▶ _WORK INSTRUCTIONS_:
In the records below, find the line containing "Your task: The" and the line containing "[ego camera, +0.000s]". Give again exactly those lines and every line between them, omitting the pictures.

Saved data entries

────────────────

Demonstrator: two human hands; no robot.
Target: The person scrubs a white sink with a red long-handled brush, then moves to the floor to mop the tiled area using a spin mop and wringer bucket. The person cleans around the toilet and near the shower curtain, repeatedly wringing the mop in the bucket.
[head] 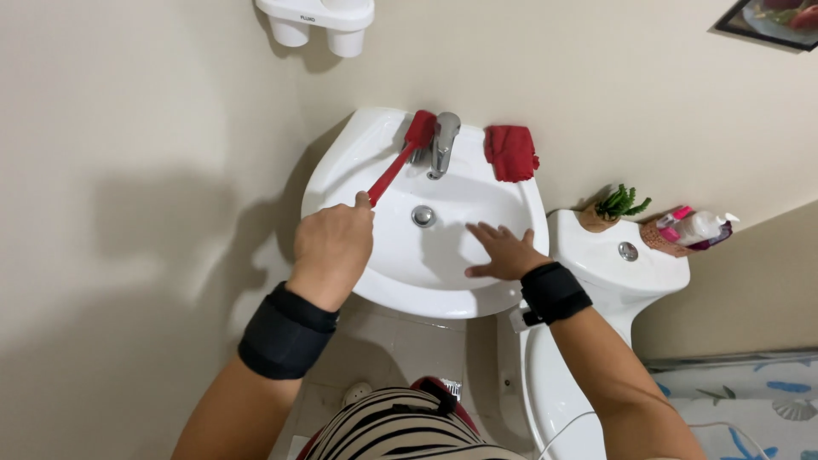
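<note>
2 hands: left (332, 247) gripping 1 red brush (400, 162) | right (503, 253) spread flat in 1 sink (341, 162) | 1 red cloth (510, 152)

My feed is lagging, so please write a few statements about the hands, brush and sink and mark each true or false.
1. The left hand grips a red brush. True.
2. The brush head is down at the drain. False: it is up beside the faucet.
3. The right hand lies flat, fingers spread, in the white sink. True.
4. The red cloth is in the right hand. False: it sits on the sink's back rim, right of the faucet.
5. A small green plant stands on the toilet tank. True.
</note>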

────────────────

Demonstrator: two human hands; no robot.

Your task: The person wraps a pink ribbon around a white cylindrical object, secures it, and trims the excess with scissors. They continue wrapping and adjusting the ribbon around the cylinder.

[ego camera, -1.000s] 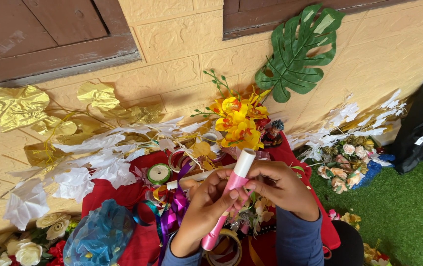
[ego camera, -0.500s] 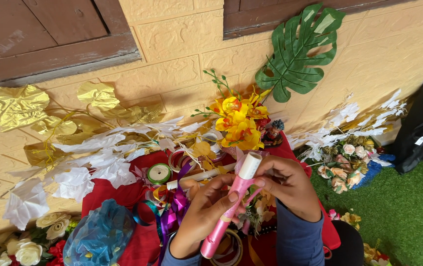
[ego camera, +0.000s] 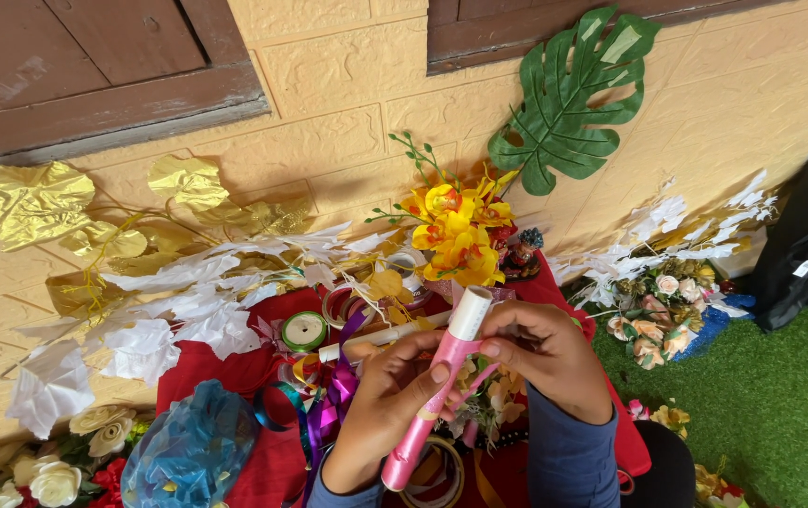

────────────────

▶ _OUTPUT FOR THIS EXERCISE_:
Your task: The person wraps a pink ribbon around a white cylindrical object, secures it, and trims the excess with scissors. They continue wrapping and adjusting the ribbon around the cylinder.

[ego camera, -1.000s] 
[ego camera, -0.500s] 
[ego camera, +0.000s] 

No further output is required.